Comment le volontariat à l’étranger peut s’insérer dans une démarche de reconversion professionnelle ?
Interview de Frank Seidel, fondateur de www.guidisto-volontariat.fr
Charly : Bonjour Frank. Aujourd’hui, nous allons parler volontariat et reconversion, et comment les deux peuvent aller de pair. Est-ce que tu pourrais commencer par te présenter rapidement à nos lecteurs ?
Frank : Bien sûr. Je suis dans le secteur de l’engagement bénévole depuis 1993. Après avoir longtemps travaillé pour un grand organisme de volontariat, j’ai lancé il y a quelques années guidisto-volontariat.fr, le portail en ligne pour un volontariat utile et responsable à l’étranger. Allemand d’origine, je vis en France depuis plus de 20 ans et j’ai maintenant la double nationalité.
Au fil de ma carrière, j’ai croisé le chemin de beaucoup de volontaires en situation de reconversion professionnelle. Je me souviens du cas d’une employée dans le domaine de la communication pour des grandes sociétés parisiennes qui s’est reconvertie suite à une mission en Afrique et qui travaille maintenant dans le secteur du tourisme durable.

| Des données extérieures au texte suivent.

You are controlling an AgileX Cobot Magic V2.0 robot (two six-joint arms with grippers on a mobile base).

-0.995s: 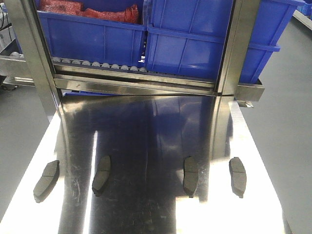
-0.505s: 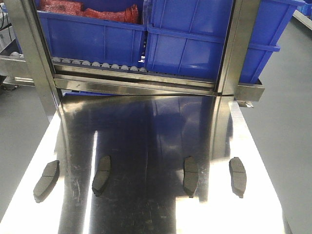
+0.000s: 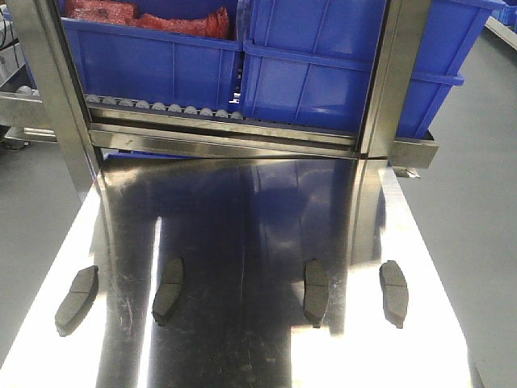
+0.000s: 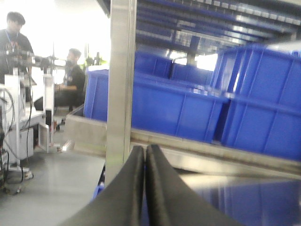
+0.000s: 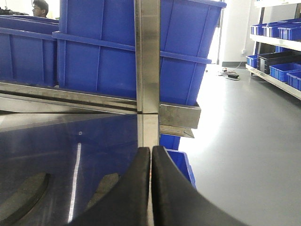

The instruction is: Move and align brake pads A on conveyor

Ce type de trajectoires inspirantes m’ont amené à penser que le volontariat pouvait être un outil utile aux personnes en reconversion, et c’est de cela dont j’ai envie de parler aujourd’hui aux lecteurs de Cap Cohérence.
Volontariat à l'étranger et reconversion dans l'humanitaire
Charly : Avant toute chose, est-ce que tu peux nous expliquer un peu à quoi l’on se réfère quand on traite de « volontariat à l’étranger » ? Est-ce qu’on peut parler d’humanitaire ?
Frank : Tu as raison de poser la question, parce qu’il y a bien confusion ! Le terme « humanitaire » est utilisé un peu dans tous les sens dans la langue courante, mais dans son acception première, il se réfère spécifiquement à l’aide apportée par des professionnels à des populations en situation d’urgence. Ce n’est pas de cela dont je vais traiter.
Quand je parle de « volontariat à l’étranger », je fais référence aux missions de volontariat accessibles aux non spécialistes, pour apporter son soutien à des projets en dehors des situations d’urgence.
Là encore, il faut distinguer deux types de volontariat :
- Le volontariat réglementé : qui renvoie aux programmes de type VSI, SVE ou encore service civique à l’étranger. Ces dispositifs sont très sélectifs, avec un nombre de places disponibles bien en deçà du nombre de candidats, et certains imposent également une limite d’âge, de nationalité, et une durée minimum (qui peut aller de quelques mois à un an).
- Le volontariat flexible : qui désigne les missions de volontariat ouvertes à des personnes de tous âges (étudiants, salariés, retraités…) qui s’engagent à l’étranger pour la durée de leur choix en faveur d’un projet qui les motive.
C’est bien de ce dernier type de volontariat accessible à tous dont je vais parler ici.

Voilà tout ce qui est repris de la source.